1. De una parte a través de eventos organizados desde la propia Fundación, como pueden ser Culturocio, programa cultural y de diversión que se desarrolló anualmente en una zona geográfica generalmente del interior, o la Oferta Social, que incluía estancias en colonias de verano o en el Hotel El Prat de Lucena, propiedad de la Fundación.

2. De otra, seleccionando y patrocinando actividades desarrolladas por terceros, lo que constituyó el grueso de la actividad fundacional: Cursos, jornadas, etc. organizados por la Universidad, colaboraciones con Cooperativas, con Ayuntamientos, con Centros Educativos, con ONGs, con Clubes Deportivos, con Instituciones Religiosas, con multitud de Asociaciones Culturales, con aquellas ferias agrícolas que lo solicitasen, etc.

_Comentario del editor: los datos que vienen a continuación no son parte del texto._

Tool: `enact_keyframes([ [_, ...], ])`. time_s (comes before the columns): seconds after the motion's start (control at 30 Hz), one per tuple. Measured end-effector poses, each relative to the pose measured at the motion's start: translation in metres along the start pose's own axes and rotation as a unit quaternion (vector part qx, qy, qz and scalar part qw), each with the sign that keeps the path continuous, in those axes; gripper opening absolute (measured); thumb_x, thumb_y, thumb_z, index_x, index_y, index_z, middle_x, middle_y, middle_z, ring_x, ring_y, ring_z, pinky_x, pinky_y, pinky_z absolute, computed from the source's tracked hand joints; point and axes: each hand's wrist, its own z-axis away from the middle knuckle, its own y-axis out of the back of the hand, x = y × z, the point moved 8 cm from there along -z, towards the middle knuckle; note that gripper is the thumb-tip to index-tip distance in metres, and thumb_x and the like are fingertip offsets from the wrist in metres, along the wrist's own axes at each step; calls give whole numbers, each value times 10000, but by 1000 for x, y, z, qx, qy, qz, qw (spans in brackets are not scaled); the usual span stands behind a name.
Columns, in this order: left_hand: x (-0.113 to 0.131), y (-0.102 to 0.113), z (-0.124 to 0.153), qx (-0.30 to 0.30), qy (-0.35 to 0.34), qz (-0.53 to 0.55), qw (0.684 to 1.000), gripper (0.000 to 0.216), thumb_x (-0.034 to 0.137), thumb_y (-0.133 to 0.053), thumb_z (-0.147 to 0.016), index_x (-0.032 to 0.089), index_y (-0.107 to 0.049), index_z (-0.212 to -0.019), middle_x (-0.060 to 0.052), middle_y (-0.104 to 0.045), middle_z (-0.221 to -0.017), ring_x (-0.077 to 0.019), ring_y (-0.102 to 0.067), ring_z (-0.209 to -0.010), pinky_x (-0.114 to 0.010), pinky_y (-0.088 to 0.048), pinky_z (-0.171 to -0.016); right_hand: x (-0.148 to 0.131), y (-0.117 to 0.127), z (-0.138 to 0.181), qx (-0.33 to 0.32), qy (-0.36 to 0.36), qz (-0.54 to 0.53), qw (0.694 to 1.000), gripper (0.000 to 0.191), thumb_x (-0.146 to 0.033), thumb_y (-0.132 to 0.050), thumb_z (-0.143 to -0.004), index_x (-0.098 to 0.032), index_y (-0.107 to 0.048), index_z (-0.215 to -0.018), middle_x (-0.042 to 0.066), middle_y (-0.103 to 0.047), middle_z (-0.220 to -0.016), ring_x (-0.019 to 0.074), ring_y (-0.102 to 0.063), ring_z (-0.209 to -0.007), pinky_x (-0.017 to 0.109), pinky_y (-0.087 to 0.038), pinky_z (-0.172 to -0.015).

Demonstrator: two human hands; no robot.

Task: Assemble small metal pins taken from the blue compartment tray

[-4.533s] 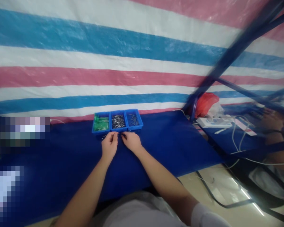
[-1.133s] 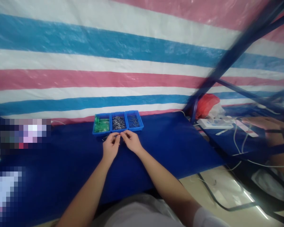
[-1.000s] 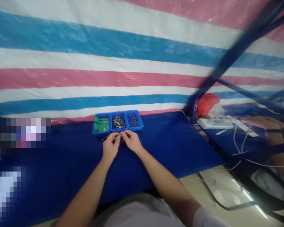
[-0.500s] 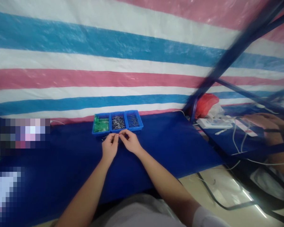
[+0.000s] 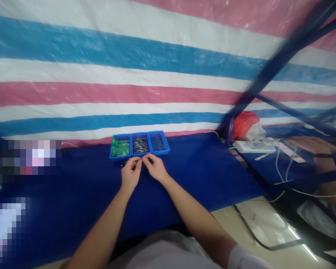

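My left hand (image 5: pixel 131 172) and my right hand (image 5: pixel 156 167) meet at the fingertips, just in front of three joined blue bins. Both are closed in a pinch, and whatever lies between the fingers is too small to make out. The left bin (image 5: pixel 111 152) has green plastic bags (image 5: pixel 121 148) in it. Many small metal pins or screws (image 5: pixel 140 145) fill the middle bin. Fewer thin metal pieces (image 5: pixel 157 143) lie in the right bin. A few metal bits (image 5: pixel 124 163) show on the table beside my left fingers.
The blue table (image 5: pixel 201 175) runs below a striped plastic sheet (image 5: pixel 106 93). A dark metal frame post (image 5: pixel 264 73) slants up at the right. Beyond it are a red bag (image 5: pixel 244 125), a white power strip (image 5: pixel 253 146), cables and another person's hand (image 5: pixel 310 145).
Almost nothing differs. My fingertips stay together with a very slight shift, and the whole view has moved a few pixels.
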Motion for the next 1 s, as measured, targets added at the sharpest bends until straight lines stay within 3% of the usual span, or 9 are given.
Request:
enact_keyframes([
  [0.27, -3, 2, -1, 15, 8, -14, 1000, 304, 480, -567, -914, 201, -679, -968, 15, -638, -645, -133, -601, -562, -247, -478, -597, -2, 1, 0, 15, 17, -4, 1000, 195, -359, -614, -904, -203, -696, -987, 28, -711, -890, 161, -635, -770, 268, -485, -705],
  [0.43, -3, 1, -1, 6, 15, 13, 1000, 310, 486, -581, -910, 197, -680, -965, 12, -641, -633, -134, -614, -564, -247, -496, -596, -3, -1, 0, 2, 24, 20, 1000, 163, -328, -592, -921, -200, -692, -940, 30, -713, -875, 161, -641, -767, 266, -483, -702],
  [0.83, -1, -3, 0, -15, 6, 23, 1000, 329, 476, -634, -879, 214, -693, -1069, 16, -661, -656, -129, -626, -556, -245, -510, -586, 2, 2, -1, 0, -4, 43, 999, 332, -413, -511, -972, -191, -678, -789, 9, -687, -729, 157, -618, -684, 255, -448, -649],
  [1.0, 0, -1, 0, -4, -1, 2, 1000, 294, 470, -621, -886, 218, -694, -1020, 25, -642, -638, -130, -618, -551, -251, -502, -600, 1, 2, -1, 11, 8, 33, 999, 264, -391, -548, -955, -201, -710, -869, 18, -720, -810, 165, -645, -737, 268, -473, -685],
])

3. Finalmente a través de su participación como Patrono en otras Fundaciones (Hospital Provincial de Castellón, Penyagolosa, Intercoop) y colaborando con la Universitat-Empresa.

Dos mil doce fue un año clave en el devenir de la Fundación. De una parte por el enorme descenso de los ingresos, algo que se venía produciendo progresivamente  desde 2009 por lo que se refiere a los provenientes del FEP de la fundadora Ruralcaja por efecto de la crisis económica generalizada y también porque PC City, arrendataria de la nave comercial de la Ciudad del Transporte, cerró ese año sus tiendas en España. De otra se produjo un hecho de enorme trascendencia institucional: La absorción de Ruralcaja por Cajamar, con la desaparición de representantes de la caja valenciana  en el seno del nuevo Consejo Rector de la entidad almeriense.

Las consecuencias sobre las fundaciones Ruralcaja no se hicieron esperar y, de mutuo acuerdo, nuestra Fundación y Cajamar decidieron en 2013 desvincularse la una de la otra a todos los efectos. Esta decisión obligó a una reforma estatutaria que incluía el cambio de denominación a la actual, FUNDACION COOPERATIVAS DE LA PROVINCIA DE CASTELLÓN DE LA COMUNITAT VALENCIANA, así como a una modificación en la composición del Patronato en el que Cajamar no cuenta ya con representante alguno.

Se abre en 2013, pues, una nueva singladura en la que la Fundación no sólo es una entidad jurídicamente independiente, como lo ha sido desde el principio, sino que lo es también a los restantes efectos, especialmente en el económico, con lo que ello implica en cuanto a su financiación, que pasa a depender desde ese momento exclusivamente de la rentabilidad de sus recursos propios y de las aportaciones que puedan efectuar terceros de forma absolutamente voluntaria.

Nos hallamos, pues, ante una nueva etapa. Se trata de un cambio sustancial, todo un reto, aunque los fines siguen siendo similares a los que se marcaron en el momento de su constitución en 2001. En ello estamos.